Au Turkménistan, lors de la 3e Conférence des Nations unies sur les pays en développement sans littoral, le Premier ministre malien Abdoulaye Maïga s’exprimait au nom de la Confédération des États du Sahel « AES » lors de la troisième Conférence des Nations Unies sur les pays en développement sans littoral.
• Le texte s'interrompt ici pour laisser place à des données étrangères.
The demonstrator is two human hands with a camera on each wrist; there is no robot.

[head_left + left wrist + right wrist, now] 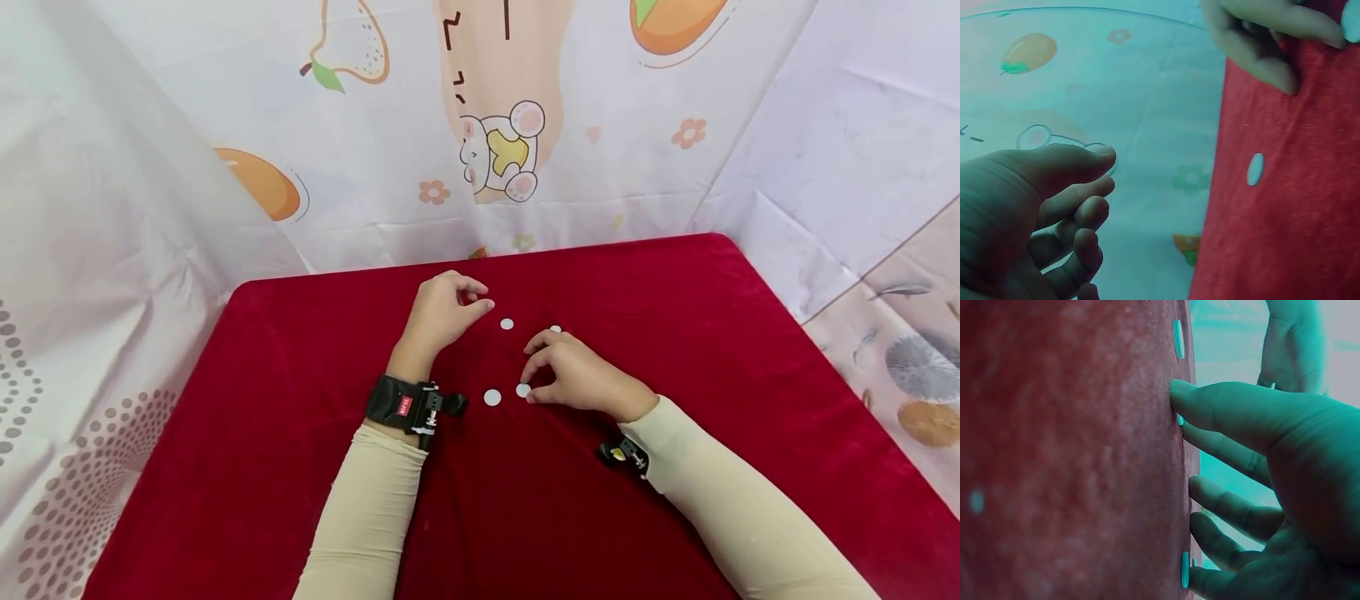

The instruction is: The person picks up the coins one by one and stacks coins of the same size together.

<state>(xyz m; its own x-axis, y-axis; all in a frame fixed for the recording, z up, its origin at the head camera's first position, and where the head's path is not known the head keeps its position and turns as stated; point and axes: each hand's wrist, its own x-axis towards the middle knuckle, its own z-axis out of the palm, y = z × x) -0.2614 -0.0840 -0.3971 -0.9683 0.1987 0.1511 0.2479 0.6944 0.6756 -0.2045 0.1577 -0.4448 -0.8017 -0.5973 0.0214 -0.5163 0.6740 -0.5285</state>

Dans son discours, il a condamné les pratiques de fraude fiscale qui ont permis aux sociétés transnationales d’exploiter les ressources naturelles de la région pendant des décennies. Egalement, il a insisté sur la nécessité d’intégrer l’accord « PDSL » sur le programme de développement économique et social dans l’élaboration de la Convention des Nations Unies sur la coopération en matière fiscale, soulignant son importance pour réduire les coûts de transport et les frais de transit et faciliter les échanges commerciaux : « Nous sommes convaincus qu’une fois convenue, cette Convention aura un impact certain sur la mobilisation des ressources internes en minimisant les évasions et autres fraudes fiscales qui entachent, depuis des décennies, l’exploitation de nos ressources naturelles par des multinationales », a-t-il dénoncé. Abdoulaye Maïga a souligné que la Confédération des États du Sahel possède d’importantes ressources naturelles : terres fertiles, voies navigables, sources d’énergie et certains des plus grands gisements minéraux du monde.
Des remarques qui interviennent au moment où le continent africain a fait des réparations et des indemnisations une priorité pour 2025. Le Mali et le Niger, membres de l’AES, ont particulièrement souffert de décennies de pratiques prédatrices de multinationales étrangères dans l’exploitation de leurs ressources naturelles.
Les autorités maliennes rappellent que « l’or du Mali, exploité massivement par des sociétés principalement françaises depuis les années 1960, incarne ce pillage. » Environ 800 tonnes ont été extraites, mais seule une fraction de sa valeur réelle a été reversée au trésor malien. Des contrats opaques, souvent signés sous la contrainte ou sans véritable consultation des autorités nationales, ont causé des dommages estimés à des dizaines de milliards de dollars.
La situation au Niger est tout aussi préoccupante. Les accords sur l’uranium signés dans les années 1970 avec la France ont été conclus dans un contexte de dépendance postcoloniale extrême, le Niger ne disposant ni de l’expertise technique ni du poids politique nécessaires pour négocier d’égal à égal. Ainsi, Orano (ex-Areva) a acquis une position dominante dans les coentreprises, fixé des prix d’achat inférieurs aux cours mondiaux et empoché l’essentiel des bénéfices. La Cour des comptes française elle-même a documenté l’opacité de ces arrangements contractuels en 2012.
Depuis un demi-siècle, environ 150 000 tonnes d’uranium nigérien ont été extraites, couvrant près de 20% des besoins historiques d’EDF. Cette ressource stratégique a profité à la France et à son complexe militaro-industriel, tandis que les villes minières nigériennes comme Arlit ou Akokan manquaient d’eau potable, d’électricité et d’infrastructures sanitaires de base. Un économiste cite un rapport d’Oxfam de 2013 indiquant qu’en quarante ans, moins de 5% des recettes générées par l’uranium ont réellement bénéficié à l’économie nigérienne.
Les pays de l’AES semblent déterminés de réclamer des dédommagements aux entreprises étrangères pour des décennies d’exploitation qu’ils considèrent comme « injuste. » Le message de Abdoulaye Maïga à la conférence des Nations Unies constitue une étape importante dans la revendication de justice économique pour les pays du Sahel.